Mysql – thesql too many columns

database-designMySQLoptimizationsql

I'm creating a table with 30-50 columns. There are about 200K of these rows. Is it recommended to store this data in separate tables? Are there performance issues when you have this many columns.

I'll explain a bit about the table. I have to store all sports games over the past 10 years (basketball, baseball, football, hockey). For each of these, I need to keep additional data. Some of this data allows me to reuse fields across sports. For example, every team has a home and away team and a event date.

However, for each of these games I'm also storing things like how many first downs were acheived, how many strikeouts, and three pointers. Obviously, this data only relates to some of the rows in the table. I end up having a lot of NULL fields in each row as a result.

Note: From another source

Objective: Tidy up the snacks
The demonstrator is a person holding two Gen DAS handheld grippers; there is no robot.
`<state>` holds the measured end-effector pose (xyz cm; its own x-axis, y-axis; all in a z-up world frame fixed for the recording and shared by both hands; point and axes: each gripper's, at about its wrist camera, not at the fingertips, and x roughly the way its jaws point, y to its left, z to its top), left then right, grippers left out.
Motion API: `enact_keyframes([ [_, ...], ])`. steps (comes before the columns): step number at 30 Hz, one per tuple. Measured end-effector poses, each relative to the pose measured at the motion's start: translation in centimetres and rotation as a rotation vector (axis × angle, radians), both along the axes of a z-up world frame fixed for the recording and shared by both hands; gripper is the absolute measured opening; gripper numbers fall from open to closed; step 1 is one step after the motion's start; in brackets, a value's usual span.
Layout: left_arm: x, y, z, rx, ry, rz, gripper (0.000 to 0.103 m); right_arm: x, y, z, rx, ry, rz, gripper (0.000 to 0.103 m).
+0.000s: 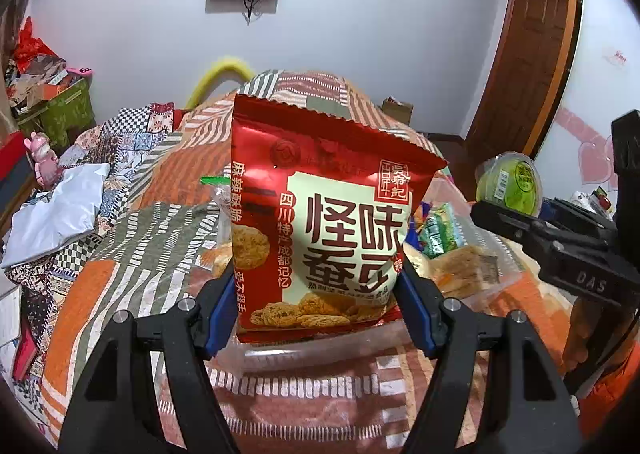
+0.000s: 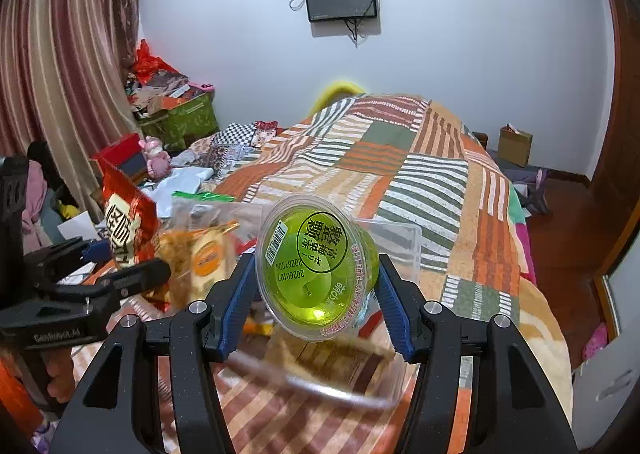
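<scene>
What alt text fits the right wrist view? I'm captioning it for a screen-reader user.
The right gripper is shut on a green jelly cup, tilted lid toward the camera, above a striped patchwork bedspread. At left, the left gripper holds a red snack bag.

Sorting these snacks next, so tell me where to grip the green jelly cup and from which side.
Grip the green jelly cup across its round side wall just under the lid rim, from the lid side, as the right hand-held gripper does: the tapered wall suits opposing pads.

Patchwork-quilted bed (image 2: 400, 158), clear plastic container (image 2: 400, 238), wrapped snacks (image 2: 200, 254), grey bag (image 1: 56, 210)
</scene>
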<state>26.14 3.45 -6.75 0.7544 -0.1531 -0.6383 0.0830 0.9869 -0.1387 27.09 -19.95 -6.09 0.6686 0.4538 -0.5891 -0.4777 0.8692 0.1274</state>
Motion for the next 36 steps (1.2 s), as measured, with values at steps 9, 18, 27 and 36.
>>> enact_keyframes([
  [9,0.8,-0.5,-1.2,0.019,0.022,-0.010,0.070,2.3,0.4,-2.8,-0.018,0.106,-0.011,0.055],
  [18,0.6,-0.9,-1.7,0.046,0.030,-0.014,0.070,2.0,0.6,-3.1,-0.044,0.118,-0.007,0.057],
  [27,-0.6,-0.3,-0.3,0.026,-0.002,-0.002,0.072,0.9,-0.1,-1.7,-0.032,0.078,-0.012,0.060],
  [36,-5.0,0.0,4.3,-0.008,-0.133,0.013,0.073,-3.1,-1.1,2.5,0.011,-0.036,0.000,0.061],
])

I can give more specifics if necessary. Thanks in advance for any general advice.

Best Answer

To elaborate on RichardOD's answer, you generally have three options when dealing with subtyping, and which you choose depends on what you need to do with the data in question.

The first option is the one you're currently using: keep all columns related to the different types in one table, with flags and nulls used to indicate which type a given record is. It is the simplest way to manage subtyping, and it generally works well when you only have a few types or if the different types aren't very different. In your case, it seems like the types can vary quite a bit.

The second option is to keep a central table that contain all of the common columns between the subtypes, and have one-to-one relationships with other tables that contains the type-specific details of those types.

The third option is to not think of the different types as subtypes at all and just keep all the types' records in separate tables. So you'd have no common table between the types that keeps the common data, and each table would have some columns that are repeated across tables.

Now, each option has its place. You'd use the first option when there aren't many differences between the different types. You'd use the second option if you need to manipulate the common fields independently of the type-specific fields; for example, if you wanted to list all sports games in a big grid with general information, and then let users click to see the type-specific details of that game. You'd use the third option when the types aren't really very related at all and you're just storing them together out of convenience; dissimilar schemas, even if it shares a few fields, shouldn't be merged.

So think about what you need to do with the data and how it fits into the three options and decide for yourself which is best. If you can't decide, update your question with the details about how you plan to use the data and I or someone else should be able to help you more.